原油安、産油国を直撃=OPEC、なお静観
http://www.jiji.com/jc/c?g=int_date1&k=2014110800256
2014/11/08-16:42 時事通信
【ロンドン時事】原油価格の下落基調に歯止めがかからない。多くの産油国が国家歳入の大半を石油に依存するだけに、「懐」を直撃している。下落基調を反転させられるのは石油輸出国機構(OPEC)による協調減産だが、27日の総会を前に、OPECはなお静観の構えだ。
国際的な指標となる英国産北海ブレント先物相場は5日、一時1バレル=81ドル台と、6月半ばから30%近く急落し、約4年ぶりの安値となった。大幅な原油安を受け、アフリカ最大の産油国ナイジェリアでは株安も進行。主要株価指数は7月以降、20%以上下落した。
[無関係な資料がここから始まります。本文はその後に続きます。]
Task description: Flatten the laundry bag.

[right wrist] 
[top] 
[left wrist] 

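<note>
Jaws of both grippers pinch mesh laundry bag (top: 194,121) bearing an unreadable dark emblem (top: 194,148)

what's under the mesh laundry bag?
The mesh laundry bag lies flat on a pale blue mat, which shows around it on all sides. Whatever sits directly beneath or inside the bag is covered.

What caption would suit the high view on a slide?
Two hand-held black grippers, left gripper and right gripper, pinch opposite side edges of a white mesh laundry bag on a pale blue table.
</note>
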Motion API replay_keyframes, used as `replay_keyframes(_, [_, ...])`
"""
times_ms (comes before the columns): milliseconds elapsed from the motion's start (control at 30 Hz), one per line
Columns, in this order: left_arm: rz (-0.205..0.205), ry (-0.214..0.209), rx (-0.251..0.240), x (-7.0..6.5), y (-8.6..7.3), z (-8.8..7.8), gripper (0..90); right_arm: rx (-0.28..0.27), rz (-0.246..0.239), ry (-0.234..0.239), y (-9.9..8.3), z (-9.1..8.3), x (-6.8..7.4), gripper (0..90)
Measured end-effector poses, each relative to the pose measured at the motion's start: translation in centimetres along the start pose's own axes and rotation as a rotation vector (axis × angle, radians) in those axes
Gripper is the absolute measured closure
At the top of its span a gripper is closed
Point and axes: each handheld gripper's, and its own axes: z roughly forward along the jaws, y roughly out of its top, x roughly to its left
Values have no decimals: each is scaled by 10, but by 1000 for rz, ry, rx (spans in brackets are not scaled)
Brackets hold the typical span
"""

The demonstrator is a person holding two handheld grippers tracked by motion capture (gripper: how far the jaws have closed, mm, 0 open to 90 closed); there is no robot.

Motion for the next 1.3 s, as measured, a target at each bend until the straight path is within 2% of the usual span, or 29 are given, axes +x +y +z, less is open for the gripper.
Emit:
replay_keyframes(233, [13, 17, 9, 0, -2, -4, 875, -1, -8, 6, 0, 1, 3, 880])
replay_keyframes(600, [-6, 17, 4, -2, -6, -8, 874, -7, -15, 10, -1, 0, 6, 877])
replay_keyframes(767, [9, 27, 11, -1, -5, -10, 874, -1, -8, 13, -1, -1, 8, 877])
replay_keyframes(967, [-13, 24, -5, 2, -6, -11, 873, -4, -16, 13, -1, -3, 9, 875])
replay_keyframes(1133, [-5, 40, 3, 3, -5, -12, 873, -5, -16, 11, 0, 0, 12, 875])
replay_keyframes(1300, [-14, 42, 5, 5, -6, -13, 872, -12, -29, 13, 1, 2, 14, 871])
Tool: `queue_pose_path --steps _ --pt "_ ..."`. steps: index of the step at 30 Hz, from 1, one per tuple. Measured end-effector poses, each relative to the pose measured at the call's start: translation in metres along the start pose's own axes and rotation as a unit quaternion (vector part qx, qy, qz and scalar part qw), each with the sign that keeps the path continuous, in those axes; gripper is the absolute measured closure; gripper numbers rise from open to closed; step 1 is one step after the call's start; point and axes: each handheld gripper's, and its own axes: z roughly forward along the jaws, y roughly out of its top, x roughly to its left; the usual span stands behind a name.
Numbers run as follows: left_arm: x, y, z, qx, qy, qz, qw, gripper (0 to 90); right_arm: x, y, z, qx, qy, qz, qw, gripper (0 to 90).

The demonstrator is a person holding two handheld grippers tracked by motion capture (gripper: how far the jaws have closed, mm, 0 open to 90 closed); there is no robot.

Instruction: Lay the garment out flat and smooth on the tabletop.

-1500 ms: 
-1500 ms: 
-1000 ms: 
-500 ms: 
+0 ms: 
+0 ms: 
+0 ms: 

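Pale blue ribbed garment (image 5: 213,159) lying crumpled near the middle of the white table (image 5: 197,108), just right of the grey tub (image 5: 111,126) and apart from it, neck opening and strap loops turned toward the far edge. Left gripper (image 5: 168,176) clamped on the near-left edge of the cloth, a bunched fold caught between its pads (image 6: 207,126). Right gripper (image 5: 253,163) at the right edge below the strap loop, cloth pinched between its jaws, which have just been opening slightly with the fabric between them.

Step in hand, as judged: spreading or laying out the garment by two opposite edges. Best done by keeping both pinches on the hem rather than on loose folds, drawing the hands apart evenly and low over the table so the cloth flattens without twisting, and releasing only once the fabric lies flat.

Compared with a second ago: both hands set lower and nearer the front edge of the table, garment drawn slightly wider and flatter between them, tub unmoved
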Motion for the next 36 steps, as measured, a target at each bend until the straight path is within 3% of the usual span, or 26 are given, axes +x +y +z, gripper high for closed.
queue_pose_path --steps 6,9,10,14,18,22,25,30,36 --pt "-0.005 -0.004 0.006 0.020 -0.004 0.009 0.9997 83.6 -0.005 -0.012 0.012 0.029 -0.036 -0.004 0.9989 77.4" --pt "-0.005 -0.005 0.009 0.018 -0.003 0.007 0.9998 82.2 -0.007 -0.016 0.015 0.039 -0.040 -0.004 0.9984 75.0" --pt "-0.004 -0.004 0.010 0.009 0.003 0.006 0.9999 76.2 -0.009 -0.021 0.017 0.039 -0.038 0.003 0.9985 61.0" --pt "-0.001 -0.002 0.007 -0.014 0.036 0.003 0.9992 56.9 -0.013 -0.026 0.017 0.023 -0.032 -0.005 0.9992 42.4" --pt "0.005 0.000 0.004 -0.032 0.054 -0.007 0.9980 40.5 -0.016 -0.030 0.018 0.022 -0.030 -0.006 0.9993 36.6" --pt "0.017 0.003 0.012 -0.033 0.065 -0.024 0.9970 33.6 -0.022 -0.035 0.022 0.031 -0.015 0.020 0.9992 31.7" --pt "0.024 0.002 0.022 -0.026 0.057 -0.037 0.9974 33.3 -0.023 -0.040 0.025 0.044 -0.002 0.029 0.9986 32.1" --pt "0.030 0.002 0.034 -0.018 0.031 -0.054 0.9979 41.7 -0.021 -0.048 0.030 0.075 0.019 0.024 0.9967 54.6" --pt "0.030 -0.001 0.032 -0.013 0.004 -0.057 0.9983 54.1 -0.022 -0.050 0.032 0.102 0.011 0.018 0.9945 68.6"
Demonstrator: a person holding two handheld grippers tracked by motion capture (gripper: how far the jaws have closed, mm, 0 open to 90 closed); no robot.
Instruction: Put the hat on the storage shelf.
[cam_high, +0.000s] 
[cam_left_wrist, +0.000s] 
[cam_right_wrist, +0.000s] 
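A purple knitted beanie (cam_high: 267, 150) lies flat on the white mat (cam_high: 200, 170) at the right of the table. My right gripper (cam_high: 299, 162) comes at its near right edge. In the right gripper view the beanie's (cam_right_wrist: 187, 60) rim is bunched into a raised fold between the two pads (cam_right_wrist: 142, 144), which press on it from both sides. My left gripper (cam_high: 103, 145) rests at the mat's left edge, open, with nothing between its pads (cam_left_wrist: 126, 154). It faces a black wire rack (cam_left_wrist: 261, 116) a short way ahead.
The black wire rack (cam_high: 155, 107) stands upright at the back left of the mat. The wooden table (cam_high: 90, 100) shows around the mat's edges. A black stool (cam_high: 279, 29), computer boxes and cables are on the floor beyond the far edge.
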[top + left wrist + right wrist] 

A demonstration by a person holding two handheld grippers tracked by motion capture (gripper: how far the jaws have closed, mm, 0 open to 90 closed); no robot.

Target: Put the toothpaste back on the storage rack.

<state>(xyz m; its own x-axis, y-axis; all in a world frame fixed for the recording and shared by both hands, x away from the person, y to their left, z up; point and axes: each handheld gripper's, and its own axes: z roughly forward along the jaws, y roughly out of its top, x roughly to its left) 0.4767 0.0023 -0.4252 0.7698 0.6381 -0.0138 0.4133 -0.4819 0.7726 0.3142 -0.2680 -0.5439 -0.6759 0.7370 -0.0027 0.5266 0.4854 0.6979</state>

同国の2014年度予算は原油価格を77.5ドルと想定して組まれており、一段安は「マクロ経済への懸念を強める」(同国証券会社)ことになる。
有力な石油輸出国ロシアでも、15年度予算における原油価格の基準は100ドル。米欧による経済制裁に圧迫されている通貨ルーブルは、原油安も重しになって過去最安値を更新し続けている。大手格付け会社フィッチ・レーティングスは「原油下落は成長へのリスク」と警告する。
一方で、OPECの盟主サウジアラビアは米国向け販売価格を引き下げ、むしろ原油安を放置するかのような挙に出た。市場では「コストが割高な北米産シェールオイルをつぶしにかかっている」との臆測も広がった。
ただ、独立系石油アナリストのマヌシェール・タキン氏は「一度投資を行えば操業コスト自体は安いので、シェール各社は価格が損益分岐点を下回っても生産を続けるだろう」と指摘。OPECが静観しているのは、「価格下落が本当に供給過剰によるものか見極めるためではないか」と話す。減産は産油国の歳入減に直結するため、OPECとしては慎重にならざるを得ないというわけだ。
バドリOPEC事務局長は6日の記者会見で、「われわれはパニックになっていない。需給に大きな変化は見られない」と強調した。